El quiebre de una relación siempre es difícil, no sólo para la pareja, sino también para la familia, los niños/as son espacialmente más vulnerables a los cambios de ésta índole, por eso es necesario que los acompañemos con debido cuidado y respeto. Algunas pautas para ello son:

  • Anticipen: deben ayudar a sus hijos a comprender que sus hábitos de vida van a cambiar, los tiempos se repartirán de otra manera, dejen muy claro que se separan como pareja pero no los pierden como padres.
  • Contención: los niños/as van a reaccionar de acuerdo a su edad, pero en globalidad se pueden observar aumento de pataletas, miedos, rabietas, tristeza, sintomatología corporal como dolores de cabeza o de estómago. Esten atentos a leer las emociones que los niños/as les manifiestan de esta forma, y denles un espacio.
  • Abordar culpa: Al ser más egocéntricos los niños/s tienden a vivir con culpa situaciones conflictivas en la familia.

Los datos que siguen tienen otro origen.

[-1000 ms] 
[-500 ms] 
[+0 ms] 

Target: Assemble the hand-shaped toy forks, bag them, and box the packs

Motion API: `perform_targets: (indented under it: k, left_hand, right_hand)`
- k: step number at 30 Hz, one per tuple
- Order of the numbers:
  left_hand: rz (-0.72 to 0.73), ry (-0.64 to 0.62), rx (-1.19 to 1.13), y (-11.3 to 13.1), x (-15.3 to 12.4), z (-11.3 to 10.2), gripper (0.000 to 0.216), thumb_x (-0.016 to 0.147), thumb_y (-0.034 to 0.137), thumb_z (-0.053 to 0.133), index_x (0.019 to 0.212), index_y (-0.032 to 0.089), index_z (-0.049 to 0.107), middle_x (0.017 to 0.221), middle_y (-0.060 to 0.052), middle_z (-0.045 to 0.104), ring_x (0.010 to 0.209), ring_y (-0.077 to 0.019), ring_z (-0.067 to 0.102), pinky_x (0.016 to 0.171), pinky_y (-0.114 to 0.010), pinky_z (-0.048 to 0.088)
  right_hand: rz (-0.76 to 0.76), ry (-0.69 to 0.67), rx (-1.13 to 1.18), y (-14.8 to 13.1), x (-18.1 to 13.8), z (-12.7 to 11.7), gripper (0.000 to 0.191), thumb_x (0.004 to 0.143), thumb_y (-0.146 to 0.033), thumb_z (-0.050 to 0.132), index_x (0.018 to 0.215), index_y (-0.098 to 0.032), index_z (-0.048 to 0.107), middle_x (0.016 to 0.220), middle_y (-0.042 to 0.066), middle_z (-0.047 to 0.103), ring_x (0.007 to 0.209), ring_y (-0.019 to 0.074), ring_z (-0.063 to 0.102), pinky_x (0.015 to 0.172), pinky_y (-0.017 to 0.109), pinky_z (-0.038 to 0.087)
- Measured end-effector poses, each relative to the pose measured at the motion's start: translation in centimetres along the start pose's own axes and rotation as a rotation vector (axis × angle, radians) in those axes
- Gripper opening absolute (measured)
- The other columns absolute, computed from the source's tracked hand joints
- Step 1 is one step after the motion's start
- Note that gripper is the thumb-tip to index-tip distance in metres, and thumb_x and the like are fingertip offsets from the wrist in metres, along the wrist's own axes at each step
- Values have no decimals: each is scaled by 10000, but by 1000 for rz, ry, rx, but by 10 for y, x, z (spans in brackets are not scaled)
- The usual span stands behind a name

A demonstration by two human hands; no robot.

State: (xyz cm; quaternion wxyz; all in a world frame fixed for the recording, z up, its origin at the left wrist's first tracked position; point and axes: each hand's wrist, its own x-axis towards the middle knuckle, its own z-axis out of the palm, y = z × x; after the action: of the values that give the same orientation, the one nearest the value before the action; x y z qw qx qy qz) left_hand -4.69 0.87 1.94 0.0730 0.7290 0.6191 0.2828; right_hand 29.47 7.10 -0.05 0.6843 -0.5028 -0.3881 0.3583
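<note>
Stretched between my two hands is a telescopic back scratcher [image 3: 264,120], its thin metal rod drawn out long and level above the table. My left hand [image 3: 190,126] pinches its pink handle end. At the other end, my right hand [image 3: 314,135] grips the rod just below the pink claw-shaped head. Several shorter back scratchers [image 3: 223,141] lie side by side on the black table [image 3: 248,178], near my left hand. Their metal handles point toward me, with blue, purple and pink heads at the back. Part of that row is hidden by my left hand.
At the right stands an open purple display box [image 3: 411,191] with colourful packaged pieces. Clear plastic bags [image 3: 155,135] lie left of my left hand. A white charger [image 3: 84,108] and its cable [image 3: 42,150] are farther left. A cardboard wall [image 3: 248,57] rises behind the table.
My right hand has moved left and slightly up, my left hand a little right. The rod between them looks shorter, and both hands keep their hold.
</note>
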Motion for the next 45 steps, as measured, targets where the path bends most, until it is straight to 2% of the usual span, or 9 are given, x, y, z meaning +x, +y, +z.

Para eso es primordial no triangular a los niños/as en la relación, menos hablarle mal del otro progenitor o de sus futuras parejas (cuando las haya), esto sólo causará más inseguridad y temor en el niño/a.
  • Contacto: los tiempos disponibles con sus hijos/as no serán los mismos, por lo mismo es importante que como padres mantengan una buena comunicación, ya que si un padre que acostumbraba a ver todos los días a su hijo/a, ahora no lo verá durante una semana, es necesario que se preocupe de mantener el contacto de otra manera, puede ser una llamada telefónica, un saludo, un “te quiero”. De es forma, el niño/a resiente menos la distancia y recibe disponibilidad afectiva por parte de ambos.
  • Tiempo: las emociones vulnerables en los niños/as no se irán de un día para otro, pueden aparecer sentimientos de inseguridad o pena que antes no habían, como bajar significativamente el rendimiento académico o miedo a dormir solo. Es necesario que tomen esto con calma y puedan facilitar siempre un espacio de comunicación verbal y lúdica con sus hijos/as.
  • Sobreadaptados: algunas veces algunos niños/as prestan una imagen de “hiper madurez” o “hiper adapatado” frente a situaciones que se espera que reaccionen de otra manera. No lo vean como algo positivo, al contrario, estén atentos y presten espacios para hablar sobre sentimientos vulnerables aunque les digan “que no pasa nada”. Es peor que se guarden sus emociones.

Si tras un par de semanas observas que el estado de ánimo de tu hijo/a no mejora, o que persevera en conductas inapropiadas, recuerda que puedes consultar a un especialista para que pueda ayudarlos a recuperar el bienestar emocional de tus hijos/as.